_Instructions for the task_
Using the listing below, copy exactly the lines from the one containing "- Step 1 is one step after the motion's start" to the one containing "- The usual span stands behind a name", both lines included, and no others.

____________________

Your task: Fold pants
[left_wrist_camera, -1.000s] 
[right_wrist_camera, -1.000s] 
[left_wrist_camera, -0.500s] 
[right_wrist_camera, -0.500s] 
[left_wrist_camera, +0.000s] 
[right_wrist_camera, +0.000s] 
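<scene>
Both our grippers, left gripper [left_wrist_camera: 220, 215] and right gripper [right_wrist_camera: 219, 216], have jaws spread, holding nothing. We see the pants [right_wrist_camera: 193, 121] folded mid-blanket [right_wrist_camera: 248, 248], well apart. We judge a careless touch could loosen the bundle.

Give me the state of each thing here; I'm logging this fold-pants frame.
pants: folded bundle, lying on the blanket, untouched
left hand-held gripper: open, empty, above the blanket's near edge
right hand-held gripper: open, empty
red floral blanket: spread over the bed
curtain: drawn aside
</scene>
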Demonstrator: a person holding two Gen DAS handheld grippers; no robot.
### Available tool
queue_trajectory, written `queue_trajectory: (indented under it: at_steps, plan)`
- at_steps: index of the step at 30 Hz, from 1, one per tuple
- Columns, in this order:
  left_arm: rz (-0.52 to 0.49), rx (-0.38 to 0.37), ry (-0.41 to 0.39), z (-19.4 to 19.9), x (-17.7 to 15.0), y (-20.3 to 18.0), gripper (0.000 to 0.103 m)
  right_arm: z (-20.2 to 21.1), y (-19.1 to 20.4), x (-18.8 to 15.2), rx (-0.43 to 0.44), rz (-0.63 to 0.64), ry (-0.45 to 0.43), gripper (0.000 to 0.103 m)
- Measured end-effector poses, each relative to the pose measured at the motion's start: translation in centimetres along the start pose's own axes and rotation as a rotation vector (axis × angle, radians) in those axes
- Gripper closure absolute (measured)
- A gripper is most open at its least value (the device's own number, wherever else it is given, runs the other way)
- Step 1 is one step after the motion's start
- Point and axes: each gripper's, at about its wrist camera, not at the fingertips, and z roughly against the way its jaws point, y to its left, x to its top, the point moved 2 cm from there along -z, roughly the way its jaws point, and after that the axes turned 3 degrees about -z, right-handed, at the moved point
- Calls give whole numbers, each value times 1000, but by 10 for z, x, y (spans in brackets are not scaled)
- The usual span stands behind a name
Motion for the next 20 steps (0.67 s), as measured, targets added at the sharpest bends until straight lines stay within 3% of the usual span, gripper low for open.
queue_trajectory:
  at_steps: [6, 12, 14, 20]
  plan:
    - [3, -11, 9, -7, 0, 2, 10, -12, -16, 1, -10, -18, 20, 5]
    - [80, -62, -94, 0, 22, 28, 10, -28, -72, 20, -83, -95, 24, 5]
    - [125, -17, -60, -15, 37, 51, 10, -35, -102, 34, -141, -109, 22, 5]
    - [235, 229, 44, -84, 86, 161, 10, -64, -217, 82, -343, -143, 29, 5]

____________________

_Answer to this task_
- Step 1 is one step after the motion's start
- Point and axes: each gripper's, at about its wrist camera, not at the fingertips, and z roughly against the way its jaws point, y to its left, x to its top, the point moved 2 cm from there along -z, roughly the way its jaws point, and after that the axes turned 3 degrees about -z, right-handed, at the moved point
- Calls give whole numbers, each value times 1000, but by 10 for z, x, y (spans in brackets are not scaled)
- The usual span stands behind a name

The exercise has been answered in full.